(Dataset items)
---

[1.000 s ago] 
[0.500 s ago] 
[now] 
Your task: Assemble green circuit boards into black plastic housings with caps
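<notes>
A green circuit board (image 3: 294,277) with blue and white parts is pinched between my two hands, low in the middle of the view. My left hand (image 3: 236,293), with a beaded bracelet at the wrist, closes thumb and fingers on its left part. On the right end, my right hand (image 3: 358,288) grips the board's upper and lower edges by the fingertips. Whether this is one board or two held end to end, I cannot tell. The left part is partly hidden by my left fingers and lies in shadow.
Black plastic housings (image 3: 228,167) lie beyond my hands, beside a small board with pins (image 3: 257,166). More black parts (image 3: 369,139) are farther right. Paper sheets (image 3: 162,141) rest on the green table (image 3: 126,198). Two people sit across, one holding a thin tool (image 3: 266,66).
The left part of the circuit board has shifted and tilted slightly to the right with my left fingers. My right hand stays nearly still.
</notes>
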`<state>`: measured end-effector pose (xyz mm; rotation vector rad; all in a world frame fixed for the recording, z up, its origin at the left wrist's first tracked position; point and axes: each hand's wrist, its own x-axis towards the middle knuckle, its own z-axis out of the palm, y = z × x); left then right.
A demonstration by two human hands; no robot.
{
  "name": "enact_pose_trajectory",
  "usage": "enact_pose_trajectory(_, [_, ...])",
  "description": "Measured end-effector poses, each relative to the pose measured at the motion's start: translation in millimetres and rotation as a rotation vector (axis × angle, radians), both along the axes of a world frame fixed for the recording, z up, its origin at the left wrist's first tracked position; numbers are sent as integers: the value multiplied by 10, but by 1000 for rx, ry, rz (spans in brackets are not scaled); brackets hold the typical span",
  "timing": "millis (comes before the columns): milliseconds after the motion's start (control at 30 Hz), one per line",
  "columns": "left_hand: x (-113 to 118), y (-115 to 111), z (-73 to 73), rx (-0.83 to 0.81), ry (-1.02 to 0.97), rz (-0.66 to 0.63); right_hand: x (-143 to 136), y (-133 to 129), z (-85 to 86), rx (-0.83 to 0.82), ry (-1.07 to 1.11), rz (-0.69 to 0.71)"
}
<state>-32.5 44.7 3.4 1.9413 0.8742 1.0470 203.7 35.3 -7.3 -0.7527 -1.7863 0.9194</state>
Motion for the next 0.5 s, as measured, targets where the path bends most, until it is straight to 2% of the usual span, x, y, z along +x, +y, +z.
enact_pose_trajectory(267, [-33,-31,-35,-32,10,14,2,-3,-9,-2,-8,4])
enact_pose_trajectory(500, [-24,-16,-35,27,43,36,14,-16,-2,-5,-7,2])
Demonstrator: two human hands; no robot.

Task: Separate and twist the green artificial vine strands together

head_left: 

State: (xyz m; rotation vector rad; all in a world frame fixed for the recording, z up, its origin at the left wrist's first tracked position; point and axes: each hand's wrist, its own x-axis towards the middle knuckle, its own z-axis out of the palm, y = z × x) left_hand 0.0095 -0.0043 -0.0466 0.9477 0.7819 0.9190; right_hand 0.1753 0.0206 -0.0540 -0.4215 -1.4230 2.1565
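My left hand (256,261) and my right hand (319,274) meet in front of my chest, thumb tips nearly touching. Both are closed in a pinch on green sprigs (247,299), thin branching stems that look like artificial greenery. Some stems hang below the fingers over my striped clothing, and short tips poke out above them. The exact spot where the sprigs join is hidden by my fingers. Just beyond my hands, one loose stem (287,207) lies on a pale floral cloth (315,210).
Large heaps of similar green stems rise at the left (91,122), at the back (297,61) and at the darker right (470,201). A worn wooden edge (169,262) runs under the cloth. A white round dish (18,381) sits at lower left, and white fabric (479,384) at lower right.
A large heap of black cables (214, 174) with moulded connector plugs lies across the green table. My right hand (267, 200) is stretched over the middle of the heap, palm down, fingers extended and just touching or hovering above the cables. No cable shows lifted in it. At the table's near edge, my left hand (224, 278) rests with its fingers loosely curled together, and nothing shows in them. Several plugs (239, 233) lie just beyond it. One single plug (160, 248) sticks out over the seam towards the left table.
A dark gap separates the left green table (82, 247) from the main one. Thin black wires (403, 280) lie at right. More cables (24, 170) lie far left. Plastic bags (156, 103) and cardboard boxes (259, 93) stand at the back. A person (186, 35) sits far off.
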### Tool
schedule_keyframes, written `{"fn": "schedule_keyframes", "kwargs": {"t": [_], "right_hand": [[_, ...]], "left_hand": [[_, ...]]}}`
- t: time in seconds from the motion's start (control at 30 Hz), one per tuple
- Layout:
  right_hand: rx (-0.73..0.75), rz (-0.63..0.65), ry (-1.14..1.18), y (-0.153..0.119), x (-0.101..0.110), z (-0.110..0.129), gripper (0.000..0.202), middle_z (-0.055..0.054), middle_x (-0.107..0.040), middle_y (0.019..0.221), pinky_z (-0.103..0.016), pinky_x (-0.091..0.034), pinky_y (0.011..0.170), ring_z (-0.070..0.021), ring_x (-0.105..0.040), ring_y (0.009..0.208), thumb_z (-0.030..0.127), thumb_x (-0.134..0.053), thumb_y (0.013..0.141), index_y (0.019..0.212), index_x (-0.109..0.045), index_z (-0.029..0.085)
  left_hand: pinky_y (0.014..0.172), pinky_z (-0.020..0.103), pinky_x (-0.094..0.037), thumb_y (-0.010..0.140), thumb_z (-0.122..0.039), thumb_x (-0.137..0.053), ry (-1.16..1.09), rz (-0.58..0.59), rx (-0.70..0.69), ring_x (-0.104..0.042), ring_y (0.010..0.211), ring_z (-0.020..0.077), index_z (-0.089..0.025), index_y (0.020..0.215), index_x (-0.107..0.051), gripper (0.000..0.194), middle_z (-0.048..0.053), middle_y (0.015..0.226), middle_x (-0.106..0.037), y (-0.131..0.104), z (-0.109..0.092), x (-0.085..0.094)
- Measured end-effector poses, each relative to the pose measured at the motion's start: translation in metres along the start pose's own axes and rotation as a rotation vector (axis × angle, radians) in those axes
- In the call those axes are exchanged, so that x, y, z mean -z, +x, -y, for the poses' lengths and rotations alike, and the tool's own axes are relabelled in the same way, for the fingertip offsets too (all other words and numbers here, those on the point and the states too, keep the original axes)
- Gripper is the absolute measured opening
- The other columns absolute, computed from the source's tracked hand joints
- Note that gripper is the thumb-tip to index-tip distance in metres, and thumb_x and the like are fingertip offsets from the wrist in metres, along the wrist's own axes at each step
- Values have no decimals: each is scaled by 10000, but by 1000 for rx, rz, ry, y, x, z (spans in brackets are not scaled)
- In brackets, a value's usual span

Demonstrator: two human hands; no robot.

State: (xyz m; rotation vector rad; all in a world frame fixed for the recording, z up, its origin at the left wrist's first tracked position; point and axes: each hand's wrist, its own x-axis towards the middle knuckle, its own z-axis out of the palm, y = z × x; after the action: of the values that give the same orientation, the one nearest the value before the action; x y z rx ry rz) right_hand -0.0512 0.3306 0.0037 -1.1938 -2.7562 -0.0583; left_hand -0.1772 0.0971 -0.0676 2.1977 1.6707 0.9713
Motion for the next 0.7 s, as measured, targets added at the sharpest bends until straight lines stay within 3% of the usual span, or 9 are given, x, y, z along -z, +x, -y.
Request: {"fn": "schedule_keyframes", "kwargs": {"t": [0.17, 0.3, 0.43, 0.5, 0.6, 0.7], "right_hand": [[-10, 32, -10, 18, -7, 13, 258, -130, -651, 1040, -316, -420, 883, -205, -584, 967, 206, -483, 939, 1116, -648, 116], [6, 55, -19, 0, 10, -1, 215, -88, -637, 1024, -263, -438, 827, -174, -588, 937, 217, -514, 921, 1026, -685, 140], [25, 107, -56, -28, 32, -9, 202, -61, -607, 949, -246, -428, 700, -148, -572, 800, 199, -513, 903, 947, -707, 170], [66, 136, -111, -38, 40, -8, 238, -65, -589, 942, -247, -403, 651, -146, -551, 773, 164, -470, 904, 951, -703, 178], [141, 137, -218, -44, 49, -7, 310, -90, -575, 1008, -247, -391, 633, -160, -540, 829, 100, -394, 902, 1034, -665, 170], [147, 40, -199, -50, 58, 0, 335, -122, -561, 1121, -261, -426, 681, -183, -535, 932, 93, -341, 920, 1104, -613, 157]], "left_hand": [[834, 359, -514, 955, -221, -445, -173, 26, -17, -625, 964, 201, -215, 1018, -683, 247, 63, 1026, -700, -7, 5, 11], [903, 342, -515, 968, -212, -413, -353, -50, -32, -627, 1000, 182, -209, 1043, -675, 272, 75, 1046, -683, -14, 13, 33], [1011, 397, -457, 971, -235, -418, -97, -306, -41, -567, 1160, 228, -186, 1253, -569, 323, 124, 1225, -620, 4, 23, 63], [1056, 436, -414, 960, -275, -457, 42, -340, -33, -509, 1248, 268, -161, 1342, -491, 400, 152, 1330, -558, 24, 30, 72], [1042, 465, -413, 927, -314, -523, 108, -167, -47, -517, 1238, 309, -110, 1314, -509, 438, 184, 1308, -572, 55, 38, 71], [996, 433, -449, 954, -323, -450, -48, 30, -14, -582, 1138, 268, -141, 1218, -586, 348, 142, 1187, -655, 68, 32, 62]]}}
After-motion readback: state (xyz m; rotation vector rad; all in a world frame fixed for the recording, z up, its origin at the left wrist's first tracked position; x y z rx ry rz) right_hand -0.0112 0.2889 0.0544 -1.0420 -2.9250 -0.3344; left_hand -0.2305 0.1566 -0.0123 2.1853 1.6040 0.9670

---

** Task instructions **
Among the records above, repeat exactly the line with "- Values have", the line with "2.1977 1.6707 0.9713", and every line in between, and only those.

** Exercise response **
- Values have no decimals: each is scaled by 10000, but by 1000 for rx, rz, ry, y, x, z (spans in brackets are not scaled)
- In brackets, a value's usual span

Demonstrator: two human hands; no robot.

State: (xyz m; rotation vector rad; all in a world frame fixed for the recording, z up, its origin at the left wrist's first tracked position; point and axes: each hand's wrist, its own x-axis towards the middle knuckle, its own z-axis out of the palm, y = z × x; after the action: of the values that give the same orientation, the one nearest the value before the action; x y z rx ry rz) right_hand -0.0512 0.3306 0.0037 -1.1938 -2.7562 -0.0583; left_hand -0.1772 0.0971 -0.0676 2.1977 1.6707 0.9713

Work on this exercise is finished.